[Data records]

________________

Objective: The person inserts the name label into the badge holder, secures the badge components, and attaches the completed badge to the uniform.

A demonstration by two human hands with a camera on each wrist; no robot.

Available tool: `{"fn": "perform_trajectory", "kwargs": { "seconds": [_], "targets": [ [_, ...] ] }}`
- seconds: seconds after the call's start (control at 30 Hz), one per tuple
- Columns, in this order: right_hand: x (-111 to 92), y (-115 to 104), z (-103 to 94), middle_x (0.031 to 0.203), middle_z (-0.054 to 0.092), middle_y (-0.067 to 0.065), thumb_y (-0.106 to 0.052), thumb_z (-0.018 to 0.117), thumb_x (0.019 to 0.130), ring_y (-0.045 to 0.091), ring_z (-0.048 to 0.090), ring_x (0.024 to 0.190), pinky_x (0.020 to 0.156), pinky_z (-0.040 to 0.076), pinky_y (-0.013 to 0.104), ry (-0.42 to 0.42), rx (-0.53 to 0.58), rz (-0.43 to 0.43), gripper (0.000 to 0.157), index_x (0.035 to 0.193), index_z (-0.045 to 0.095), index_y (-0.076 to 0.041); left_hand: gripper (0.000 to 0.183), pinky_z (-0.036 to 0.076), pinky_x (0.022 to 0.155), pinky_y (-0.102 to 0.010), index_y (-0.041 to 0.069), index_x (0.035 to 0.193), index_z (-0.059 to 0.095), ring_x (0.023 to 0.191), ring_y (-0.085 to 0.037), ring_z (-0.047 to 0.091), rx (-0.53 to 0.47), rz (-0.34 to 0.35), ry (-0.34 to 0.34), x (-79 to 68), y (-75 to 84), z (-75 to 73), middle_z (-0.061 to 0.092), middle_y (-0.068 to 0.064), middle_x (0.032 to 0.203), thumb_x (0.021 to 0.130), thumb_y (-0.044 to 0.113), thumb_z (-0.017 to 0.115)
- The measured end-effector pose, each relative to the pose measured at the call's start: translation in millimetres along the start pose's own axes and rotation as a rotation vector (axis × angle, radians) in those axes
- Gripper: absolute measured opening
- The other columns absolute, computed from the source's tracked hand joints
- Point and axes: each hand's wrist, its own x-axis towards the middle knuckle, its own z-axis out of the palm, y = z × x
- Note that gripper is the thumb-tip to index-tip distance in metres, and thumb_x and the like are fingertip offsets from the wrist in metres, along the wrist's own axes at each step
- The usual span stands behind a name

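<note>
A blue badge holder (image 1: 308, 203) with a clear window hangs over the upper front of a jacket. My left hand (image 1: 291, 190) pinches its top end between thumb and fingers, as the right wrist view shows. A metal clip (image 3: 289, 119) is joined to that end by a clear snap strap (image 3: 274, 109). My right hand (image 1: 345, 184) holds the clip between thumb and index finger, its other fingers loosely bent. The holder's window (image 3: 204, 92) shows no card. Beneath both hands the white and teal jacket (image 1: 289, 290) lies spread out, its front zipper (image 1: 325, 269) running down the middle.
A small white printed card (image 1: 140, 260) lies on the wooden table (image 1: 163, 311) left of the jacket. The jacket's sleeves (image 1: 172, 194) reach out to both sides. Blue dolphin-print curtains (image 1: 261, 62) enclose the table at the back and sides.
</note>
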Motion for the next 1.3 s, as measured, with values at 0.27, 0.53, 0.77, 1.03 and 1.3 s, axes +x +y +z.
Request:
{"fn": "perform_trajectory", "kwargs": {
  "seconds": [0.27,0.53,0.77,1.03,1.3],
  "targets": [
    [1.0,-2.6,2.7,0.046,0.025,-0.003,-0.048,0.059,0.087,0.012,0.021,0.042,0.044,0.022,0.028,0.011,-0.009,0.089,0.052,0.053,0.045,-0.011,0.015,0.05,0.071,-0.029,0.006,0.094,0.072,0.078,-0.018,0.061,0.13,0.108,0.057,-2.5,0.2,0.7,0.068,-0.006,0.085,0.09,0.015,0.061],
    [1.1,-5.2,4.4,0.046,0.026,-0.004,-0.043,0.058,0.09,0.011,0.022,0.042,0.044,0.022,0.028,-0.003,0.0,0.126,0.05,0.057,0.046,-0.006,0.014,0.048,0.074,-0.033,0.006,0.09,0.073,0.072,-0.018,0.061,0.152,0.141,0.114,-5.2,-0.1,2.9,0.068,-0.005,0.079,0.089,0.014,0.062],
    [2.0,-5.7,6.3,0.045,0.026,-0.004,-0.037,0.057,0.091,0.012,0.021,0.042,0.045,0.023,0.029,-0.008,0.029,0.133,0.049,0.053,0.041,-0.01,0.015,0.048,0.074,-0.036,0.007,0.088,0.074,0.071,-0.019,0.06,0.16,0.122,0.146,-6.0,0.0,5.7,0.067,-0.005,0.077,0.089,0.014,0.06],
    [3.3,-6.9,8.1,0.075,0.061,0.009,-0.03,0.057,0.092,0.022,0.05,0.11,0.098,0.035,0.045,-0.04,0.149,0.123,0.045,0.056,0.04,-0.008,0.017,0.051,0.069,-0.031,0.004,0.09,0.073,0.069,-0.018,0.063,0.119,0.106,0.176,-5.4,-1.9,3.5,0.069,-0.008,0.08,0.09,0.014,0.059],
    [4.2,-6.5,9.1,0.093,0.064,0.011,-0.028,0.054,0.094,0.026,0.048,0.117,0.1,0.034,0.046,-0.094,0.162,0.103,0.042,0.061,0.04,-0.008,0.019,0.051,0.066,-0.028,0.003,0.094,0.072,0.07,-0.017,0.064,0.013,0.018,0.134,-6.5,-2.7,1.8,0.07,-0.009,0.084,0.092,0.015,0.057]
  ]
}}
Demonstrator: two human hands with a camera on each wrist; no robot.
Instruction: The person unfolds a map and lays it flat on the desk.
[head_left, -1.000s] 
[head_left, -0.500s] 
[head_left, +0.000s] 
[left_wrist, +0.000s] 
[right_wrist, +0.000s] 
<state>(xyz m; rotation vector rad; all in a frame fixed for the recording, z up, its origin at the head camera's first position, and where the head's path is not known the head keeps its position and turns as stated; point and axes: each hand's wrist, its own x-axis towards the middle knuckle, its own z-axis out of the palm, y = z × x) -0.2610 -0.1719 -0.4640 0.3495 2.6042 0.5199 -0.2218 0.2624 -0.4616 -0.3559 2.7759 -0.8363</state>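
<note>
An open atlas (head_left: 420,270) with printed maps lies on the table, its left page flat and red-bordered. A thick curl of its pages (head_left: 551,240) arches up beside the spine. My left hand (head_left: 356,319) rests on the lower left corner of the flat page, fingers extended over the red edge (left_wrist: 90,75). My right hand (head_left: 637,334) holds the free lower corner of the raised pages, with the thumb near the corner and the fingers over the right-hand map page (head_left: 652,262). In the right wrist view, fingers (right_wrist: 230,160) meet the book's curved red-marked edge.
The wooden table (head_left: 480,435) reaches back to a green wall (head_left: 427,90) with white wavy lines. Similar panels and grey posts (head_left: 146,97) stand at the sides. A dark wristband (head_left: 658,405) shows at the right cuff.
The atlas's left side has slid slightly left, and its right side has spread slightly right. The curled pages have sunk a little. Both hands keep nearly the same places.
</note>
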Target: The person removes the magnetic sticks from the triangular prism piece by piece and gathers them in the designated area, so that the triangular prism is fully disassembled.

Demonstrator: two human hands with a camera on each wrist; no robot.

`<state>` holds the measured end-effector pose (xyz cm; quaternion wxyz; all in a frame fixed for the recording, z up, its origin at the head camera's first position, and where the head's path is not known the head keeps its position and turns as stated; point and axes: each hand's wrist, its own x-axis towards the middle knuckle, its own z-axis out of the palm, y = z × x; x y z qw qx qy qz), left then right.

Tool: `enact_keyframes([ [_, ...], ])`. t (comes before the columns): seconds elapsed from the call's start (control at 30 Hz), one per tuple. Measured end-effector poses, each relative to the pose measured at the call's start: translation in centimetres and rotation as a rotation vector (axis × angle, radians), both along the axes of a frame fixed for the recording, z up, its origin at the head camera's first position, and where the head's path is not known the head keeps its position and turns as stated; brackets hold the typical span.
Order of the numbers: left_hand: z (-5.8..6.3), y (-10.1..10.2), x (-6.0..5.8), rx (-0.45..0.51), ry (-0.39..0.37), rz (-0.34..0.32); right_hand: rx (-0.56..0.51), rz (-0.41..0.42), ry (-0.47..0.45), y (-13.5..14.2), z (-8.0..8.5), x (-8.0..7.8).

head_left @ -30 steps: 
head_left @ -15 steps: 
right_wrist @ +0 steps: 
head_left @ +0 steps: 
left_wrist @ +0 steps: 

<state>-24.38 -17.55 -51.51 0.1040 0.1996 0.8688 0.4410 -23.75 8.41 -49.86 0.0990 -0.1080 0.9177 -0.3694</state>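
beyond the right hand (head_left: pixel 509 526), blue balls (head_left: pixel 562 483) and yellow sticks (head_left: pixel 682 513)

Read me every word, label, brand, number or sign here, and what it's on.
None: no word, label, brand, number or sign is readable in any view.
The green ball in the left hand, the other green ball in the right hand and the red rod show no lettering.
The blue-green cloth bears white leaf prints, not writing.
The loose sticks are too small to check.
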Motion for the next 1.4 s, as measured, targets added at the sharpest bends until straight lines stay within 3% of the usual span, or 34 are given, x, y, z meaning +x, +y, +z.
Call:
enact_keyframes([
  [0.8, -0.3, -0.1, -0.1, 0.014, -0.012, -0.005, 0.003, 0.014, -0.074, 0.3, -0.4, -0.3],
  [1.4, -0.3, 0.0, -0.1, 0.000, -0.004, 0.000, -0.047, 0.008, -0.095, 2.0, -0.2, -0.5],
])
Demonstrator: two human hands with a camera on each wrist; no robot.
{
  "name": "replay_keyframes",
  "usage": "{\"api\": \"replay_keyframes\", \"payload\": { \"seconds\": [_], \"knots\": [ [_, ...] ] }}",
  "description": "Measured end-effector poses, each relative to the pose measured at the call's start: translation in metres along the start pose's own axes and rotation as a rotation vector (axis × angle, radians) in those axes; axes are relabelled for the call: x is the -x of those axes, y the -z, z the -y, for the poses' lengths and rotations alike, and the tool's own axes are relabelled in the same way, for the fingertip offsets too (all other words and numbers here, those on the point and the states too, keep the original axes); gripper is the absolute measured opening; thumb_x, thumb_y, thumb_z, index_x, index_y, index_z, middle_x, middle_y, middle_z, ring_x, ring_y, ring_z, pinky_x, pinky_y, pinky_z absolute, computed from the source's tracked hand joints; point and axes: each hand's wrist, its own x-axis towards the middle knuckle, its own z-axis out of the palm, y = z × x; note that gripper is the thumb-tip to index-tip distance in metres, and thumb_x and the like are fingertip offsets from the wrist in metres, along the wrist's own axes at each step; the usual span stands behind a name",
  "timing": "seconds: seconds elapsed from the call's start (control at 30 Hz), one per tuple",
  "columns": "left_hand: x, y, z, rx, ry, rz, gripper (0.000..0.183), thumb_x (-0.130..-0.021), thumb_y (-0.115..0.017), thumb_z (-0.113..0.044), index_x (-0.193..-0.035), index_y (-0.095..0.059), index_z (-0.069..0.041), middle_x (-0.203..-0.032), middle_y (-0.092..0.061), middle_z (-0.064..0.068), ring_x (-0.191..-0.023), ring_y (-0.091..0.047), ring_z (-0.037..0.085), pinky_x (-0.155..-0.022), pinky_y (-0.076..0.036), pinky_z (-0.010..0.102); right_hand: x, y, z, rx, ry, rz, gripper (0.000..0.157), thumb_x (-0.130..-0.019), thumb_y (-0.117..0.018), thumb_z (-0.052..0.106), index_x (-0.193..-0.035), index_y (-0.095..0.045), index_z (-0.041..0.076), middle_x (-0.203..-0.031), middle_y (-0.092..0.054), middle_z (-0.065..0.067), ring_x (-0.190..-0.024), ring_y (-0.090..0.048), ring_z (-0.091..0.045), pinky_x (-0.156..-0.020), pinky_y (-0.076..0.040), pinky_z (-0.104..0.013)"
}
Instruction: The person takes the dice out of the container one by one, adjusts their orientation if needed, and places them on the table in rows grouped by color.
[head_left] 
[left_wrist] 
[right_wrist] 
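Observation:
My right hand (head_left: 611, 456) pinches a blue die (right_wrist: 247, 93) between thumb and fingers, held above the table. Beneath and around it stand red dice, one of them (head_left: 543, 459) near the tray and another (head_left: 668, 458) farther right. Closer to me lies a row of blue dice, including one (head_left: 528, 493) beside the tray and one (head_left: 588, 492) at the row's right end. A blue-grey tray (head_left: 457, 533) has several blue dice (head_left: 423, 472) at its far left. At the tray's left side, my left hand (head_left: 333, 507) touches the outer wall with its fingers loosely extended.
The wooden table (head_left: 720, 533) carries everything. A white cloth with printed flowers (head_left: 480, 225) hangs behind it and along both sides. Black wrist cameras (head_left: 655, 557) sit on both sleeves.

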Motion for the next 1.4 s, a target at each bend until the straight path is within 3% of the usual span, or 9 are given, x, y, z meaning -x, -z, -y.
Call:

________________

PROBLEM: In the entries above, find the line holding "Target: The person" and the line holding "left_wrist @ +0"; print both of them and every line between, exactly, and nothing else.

WRITTEN RESPONSE:
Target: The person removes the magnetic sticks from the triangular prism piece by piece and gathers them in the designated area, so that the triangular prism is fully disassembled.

Demonstrator: two human hands with a camera on each wrist; no robot.

`<state>` holds the measured end-effector pose (xyz cm; quaternion wxyz; all in a frame fixed for the recording, z up, its origin at the head camera's first position, and where the head's path is not known the head keeps its position and turns as stated; point and axes: each hand's wrist, its own x-axis towards the middle knuckle, its own z-axis out of the palm, y = z × x; x y z qw qx qy qz), left then right.

Tool: `enact_keyframes([ [_, ...], ])`. t (comes before the columns): seconds elapsed from the call's start (control at 30 Hz), one per tuple. Measured end-effector poses, each relative to the pose measured at the call's start: translation in centimetres and rotation as a rotation vector (axis × angle, radians), both along the axes of a frame fixed for the recording, z up, its origin at the head camera's first position, and where the head's path is not known the head keeps its position and turns as stated; brackets hold the typical span.
Order of the numbers: left_hand: z (-5.8..6.3), y (-10.1..10.2), x (-6.0..5.8), rx (-0.45..0.51), ry (-0.39..0.37), rz (-0.34..0.32); right_hand: rx (-0.56..0.51), rz (-0.41..0.42), ry (-0.47..0.45), y (-13.5..14.2), z (-8.0..8.5), x (-8.0..7.8).

head_left @ -30 steps: 
head_left @ -15 steps: 
right_wrist @ +0 steps: 
head_left @ +0 steps: 
left_wrist @ +0 steps: 

The answer requires no additions.